Dans des économies en proie à la compétition internationale, le libéralisme est perçu comme incontournable.
Dans les économies où le chômage atteint des seuils très critiques, le libéralisme serait le point de passage pour une nouvelle vitalité économique créatrice d’emplois.
Dans des économies enfin, où la bataille technologique fait rage, le libéralisme apparaît comme le levier d’éclosion de talents et d’initiatives.
Progressivement, à l’exemple de bien d’autres Nations, les Français semblent évoluer sur ce chemin général de façon paradoxale au moment où le socialisme est au pouvoir.

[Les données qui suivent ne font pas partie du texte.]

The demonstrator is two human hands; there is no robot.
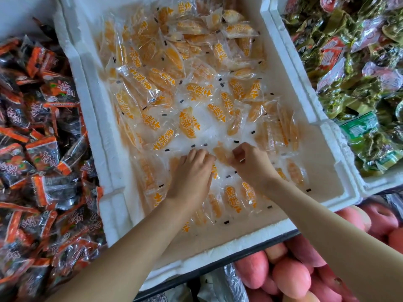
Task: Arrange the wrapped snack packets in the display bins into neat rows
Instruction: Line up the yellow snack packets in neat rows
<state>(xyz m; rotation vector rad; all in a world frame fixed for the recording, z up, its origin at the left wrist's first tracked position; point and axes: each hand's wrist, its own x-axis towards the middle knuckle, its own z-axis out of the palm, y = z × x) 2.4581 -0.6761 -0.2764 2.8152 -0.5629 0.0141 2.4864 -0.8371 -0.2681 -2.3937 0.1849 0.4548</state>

La méfiance collective française traditionnelle serait ainsi vaincue par « jet d’éponge » de l’inadaptation flagrante d’une économie dirigiste et administrée ?
Ce libéralisme reposerait sur trois piliers indissociables :
- -la réduction des dépenses publiques,
- la libération des entreprises,
- la mise en place d’une société basée sur le développement personnel.
Modernité et libéralisme seraient ainsi devenus indissociables.
Le goût du confort des Français, leur attachement à un système protecteur sont-ils compatibles avec cette vision du libéralisme ?
La France n’est pas encore un pays où la perspective d’optimisation individuelle est admise au prix d’une précarité collective.
Pour les tenants de solutions libérales, leurs solutions doivent vite être révisées ou reformulées car le mot « libéralisme » fait toujours renaître les peurs séculaires.
C’est néanmoins une nouvelle donne majeure qui émerge progressivement dans la foulée du succès du Mouvement des Pigeons.